Nothing but the lines from the one containing "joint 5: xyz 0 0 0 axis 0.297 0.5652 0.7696" through the end of the data should be retyped, exactly as they stand, and pictures should not be retyped.

Data section start

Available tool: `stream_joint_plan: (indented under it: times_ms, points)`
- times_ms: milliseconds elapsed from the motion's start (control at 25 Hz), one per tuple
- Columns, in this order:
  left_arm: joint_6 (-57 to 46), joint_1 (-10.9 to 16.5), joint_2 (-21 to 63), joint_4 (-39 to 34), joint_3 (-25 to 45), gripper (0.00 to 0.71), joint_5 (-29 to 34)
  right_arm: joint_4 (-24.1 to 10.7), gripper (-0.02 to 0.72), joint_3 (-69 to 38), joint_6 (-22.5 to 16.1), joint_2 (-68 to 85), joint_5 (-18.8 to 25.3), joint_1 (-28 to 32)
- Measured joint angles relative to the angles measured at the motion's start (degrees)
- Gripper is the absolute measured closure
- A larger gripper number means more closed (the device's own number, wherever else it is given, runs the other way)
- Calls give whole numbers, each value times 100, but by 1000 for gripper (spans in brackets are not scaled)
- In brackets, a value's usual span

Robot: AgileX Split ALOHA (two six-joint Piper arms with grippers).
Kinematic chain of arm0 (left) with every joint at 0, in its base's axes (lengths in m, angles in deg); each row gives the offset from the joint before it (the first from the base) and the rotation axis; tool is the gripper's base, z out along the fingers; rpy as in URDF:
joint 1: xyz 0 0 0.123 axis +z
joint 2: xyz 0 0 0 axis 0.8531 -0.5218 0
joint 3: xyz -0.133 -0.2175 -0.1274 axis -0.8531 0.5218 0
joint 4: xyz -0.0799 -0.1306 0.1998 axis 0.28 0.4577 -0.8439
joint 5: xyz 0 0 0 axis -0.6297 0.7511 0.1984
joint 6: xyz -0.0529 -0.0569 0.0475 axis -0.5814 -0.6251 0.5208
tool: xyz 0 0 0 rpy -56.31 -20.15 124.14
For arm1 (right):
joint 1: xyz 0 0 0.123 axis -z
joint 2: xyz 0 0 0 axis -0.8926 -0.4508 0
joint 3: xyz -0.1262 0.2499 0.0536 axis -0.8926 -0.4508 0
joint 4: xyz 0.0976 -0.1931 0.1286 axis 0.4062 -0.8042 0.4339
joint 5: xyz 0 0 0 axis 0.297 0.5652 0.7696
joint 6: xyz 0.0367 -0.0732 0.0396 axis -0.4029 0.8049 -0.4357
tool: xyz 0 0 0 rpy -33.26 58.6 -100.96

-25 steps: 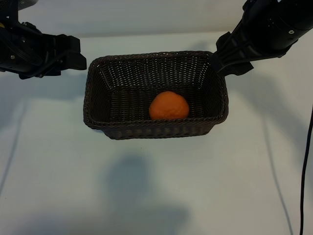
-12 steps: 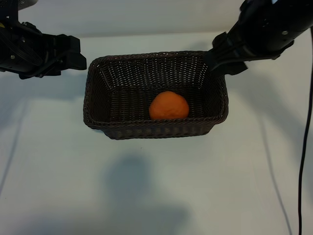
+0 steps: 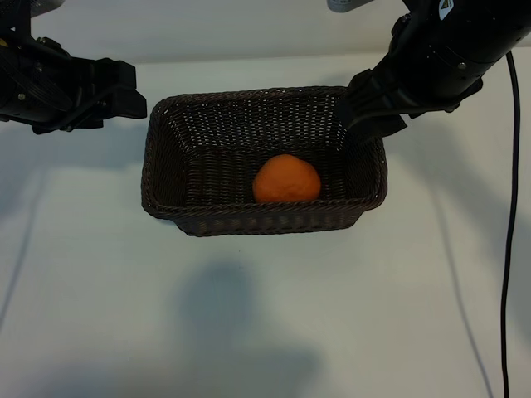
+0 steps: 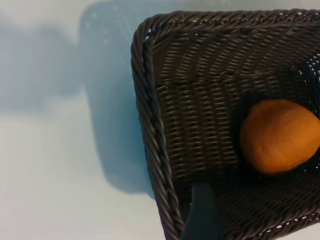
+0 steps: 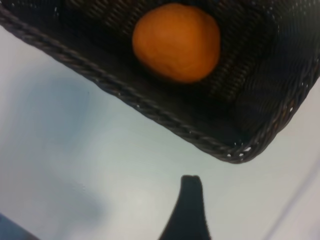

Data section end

- Reply -
joint 5: xyz 0 0 0 axis 0.297 0.5652 0.7696
joint 6: xyz 0.0367 -0.0732 0.0396 axis -0.4029 0.8049 -0.4357
tool: xyz 0 0 0 rpy -33.26 58.6 -100.96

-25 steps: 
-12 steps: 
+0 steps: 
+0 steps: 
+0 steps: 

Nothing else is needed to complete the answer.